WHAT YOU WILL DO:
The entire listing below is to be transcribed without a single slip.

DATASET SECTION:
..............................
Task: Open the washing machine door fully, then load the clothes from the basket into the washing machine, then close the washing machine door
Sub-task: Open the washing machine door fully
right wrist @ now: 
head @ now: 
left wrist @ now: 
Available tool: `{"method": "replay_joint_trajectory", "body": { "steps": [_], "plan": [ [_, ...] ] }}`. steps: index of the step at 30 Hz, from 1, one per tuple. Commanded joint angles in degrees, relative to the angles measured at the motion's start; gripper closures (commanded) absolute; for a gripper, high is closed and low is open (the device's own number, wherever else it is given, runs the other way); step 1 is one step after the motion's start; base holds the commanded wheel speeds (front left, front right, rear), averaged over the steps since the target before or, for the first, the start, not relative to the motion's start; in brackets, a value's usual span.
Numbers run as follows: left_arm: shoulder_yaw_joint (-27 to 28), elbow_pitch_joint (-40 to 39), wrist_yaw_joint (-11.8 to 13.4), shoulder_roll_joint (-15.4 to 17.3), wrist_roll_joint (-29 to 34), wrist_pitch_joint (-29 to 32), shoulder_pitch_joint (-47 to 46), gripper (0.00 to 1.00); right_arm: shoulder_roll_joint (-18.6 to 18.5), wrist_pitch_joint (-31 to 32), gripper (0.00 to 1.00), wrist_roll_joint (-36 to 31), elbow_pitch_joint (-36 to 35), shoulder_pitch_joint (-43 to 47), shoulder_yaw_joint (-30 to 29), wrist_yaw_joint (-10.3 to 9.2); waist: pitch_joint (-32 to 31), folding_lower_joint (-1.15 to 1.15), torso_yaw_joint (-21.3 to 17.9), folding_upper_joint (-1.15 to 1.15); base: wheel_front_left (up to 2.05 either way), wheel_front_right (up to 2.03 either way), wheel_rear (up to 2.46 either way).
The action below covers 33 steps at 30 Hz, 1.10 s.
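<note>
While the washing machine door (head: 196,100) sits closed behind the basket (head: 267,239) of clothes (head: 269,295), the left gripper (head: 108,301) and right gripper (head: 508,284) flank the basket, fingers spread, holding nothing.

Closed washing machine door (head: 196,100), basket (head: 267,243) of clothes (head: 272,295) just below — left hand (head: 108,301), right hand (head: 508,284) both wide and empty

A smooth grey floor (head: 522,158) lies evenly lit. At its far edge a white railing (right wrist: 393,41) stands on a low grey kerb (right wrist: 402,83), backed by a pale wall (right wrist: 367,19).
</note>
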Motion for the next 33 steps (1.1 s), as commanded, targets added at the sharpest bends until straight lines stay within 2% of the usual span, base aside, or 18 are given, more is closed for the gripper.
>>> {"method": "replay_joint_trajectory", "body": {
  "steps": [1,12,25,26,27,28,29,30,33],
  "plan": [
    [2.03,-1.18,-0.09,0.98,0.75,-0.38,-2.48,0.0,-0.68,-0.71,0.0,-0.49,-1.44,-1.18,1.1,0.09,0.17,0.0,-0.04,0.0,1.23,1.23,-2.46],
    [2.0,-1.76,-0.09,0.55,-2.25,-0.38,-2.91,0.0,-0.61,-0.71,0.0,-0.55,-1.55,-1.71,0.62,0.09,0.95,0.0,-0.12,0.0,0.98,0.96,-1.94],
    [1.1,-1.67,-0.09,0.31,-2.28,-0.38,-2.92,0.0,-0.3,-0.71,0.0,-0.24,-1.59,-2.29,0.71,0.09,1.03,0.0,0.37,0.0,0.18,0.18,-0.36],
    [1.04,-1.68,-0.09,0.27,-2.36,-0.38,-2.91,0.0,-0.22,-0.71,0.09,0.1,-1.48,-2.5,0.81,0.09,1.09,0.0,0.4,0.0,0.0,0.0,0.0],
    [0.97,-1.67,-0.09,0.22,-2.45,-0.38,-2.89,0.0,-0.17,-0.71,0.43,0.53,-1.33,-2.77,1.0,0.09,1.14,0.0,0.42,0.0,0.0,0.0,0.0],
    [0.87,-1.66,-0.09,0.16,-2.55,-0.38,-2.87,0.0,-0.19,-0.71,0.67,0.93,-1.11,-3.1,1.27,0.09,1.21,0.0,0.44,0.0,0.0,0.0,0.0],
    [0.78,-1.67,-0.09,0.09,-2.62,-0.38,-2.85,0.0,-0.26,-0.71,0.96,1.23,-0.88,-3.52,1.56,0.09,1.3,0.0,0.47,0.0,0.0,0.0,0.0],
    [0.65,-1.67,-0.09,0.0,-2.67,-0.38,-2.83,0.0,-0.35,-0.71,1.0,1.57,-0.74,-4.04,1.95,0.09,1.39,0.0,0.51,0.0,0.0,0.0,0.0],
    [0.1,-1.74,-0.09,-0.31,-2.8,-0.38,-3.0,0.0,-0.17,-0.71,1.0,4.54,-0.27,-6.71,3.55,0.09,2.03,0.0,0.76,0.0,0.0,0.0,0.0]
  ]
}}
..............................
RESULT OF THIS TASK:
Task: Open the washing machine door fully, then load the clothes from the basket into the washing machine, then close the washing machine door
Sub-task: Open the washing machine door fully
right wrist @ now: 
head @ now: 
left wrist @ now: 
Available tool: `{"method": "replay_joint_trajectory", "body": { "steps": [_], "plan": [ [_, ...] ] }}`. steps: index of the step at 30 Hz, from 1, one per tuple. Commanded joint angles in degrees, relative to the angles measured at the motion's start; gripper closures (commanded) absolute; for a gripper, high is closed and low is open (the device's own number, wherever else it is given, runs the other way); step 1 is one step after the motion's start; base holds the commanded wheel speeds (front left, front right, rear), averaged over the steps since the target before or, for the first, the start, not relative to the motion's start; in brackets, a value's usual span.
Numbers run as follows: left_arm: shoulder_yaw_joint (-27 to 28), elbow_pitch_joint (-40 to 39), wrist_yaw_joint (-11.8 to 13.4), shoulder_roll_joint (-15.4 to 17.3), wrist_roll_joint (-29 to 34), wrist_pitch_joint (-29 to 32), shoulder_pitch_joint (-47 to 46), gripper (0.00 to 1.00); right_arm: shoulder_roll_joint (-18.6 to 18.5), wrist_pitch_joint (-31 to 32), gripper (0.00 to 1.00), wrist_roll_joint (-36 to 31), elbow_pitch_joint (-36 to 35), shoulder_pitch_joint (-43 to 47), shoulder_yaw_joint (-30 to 29), wrist_yaw_joint (-10.3 to 9.2); waist: pitch_joint (-32 to 31), folding_lower_joint (-1.15 to 1.15), torso_yaw_joint (-21.3 to 17.9), folding_upper_joint (-1.15 to 1.15); base: wheel_front_left (up to 2.05 either way), wheel_front_right (up to 2.03 either way), wheel_rear (up to 2.46 either way).
The action below covers 33 steps at 30 Hz, 1.10 s.
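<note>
While the washing machine door (head: 196,100) sits closed behind the basket (head: 267,239) of clothes (head: 269,295), the left gripper (head: 108,301) and right gripper (head: 508,284) flank the basket, fingers spread, holding nothing.

Closed washing machine door (head: 196,100), basket (head: 267,243) of clothes (head: 272,295) just below — left hand (head: 108,301), right hand (head: 508,284) both wide and empty

A smooth grey floor (head: 522,158) lies evenly lit. At its far edge a white railing (right wrist: 393,41) stands on a low grey kerb (right wrist: 402,83), backed by a pale wall (right wrist: 367,19).
</note>
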Motion for the next 33 steps (1.1 s), as commanded, targets added at the sharpest bends until straight lines stay within 2% of the usual span, base aside, or 18 are given, more is closed for the gripper.
>>> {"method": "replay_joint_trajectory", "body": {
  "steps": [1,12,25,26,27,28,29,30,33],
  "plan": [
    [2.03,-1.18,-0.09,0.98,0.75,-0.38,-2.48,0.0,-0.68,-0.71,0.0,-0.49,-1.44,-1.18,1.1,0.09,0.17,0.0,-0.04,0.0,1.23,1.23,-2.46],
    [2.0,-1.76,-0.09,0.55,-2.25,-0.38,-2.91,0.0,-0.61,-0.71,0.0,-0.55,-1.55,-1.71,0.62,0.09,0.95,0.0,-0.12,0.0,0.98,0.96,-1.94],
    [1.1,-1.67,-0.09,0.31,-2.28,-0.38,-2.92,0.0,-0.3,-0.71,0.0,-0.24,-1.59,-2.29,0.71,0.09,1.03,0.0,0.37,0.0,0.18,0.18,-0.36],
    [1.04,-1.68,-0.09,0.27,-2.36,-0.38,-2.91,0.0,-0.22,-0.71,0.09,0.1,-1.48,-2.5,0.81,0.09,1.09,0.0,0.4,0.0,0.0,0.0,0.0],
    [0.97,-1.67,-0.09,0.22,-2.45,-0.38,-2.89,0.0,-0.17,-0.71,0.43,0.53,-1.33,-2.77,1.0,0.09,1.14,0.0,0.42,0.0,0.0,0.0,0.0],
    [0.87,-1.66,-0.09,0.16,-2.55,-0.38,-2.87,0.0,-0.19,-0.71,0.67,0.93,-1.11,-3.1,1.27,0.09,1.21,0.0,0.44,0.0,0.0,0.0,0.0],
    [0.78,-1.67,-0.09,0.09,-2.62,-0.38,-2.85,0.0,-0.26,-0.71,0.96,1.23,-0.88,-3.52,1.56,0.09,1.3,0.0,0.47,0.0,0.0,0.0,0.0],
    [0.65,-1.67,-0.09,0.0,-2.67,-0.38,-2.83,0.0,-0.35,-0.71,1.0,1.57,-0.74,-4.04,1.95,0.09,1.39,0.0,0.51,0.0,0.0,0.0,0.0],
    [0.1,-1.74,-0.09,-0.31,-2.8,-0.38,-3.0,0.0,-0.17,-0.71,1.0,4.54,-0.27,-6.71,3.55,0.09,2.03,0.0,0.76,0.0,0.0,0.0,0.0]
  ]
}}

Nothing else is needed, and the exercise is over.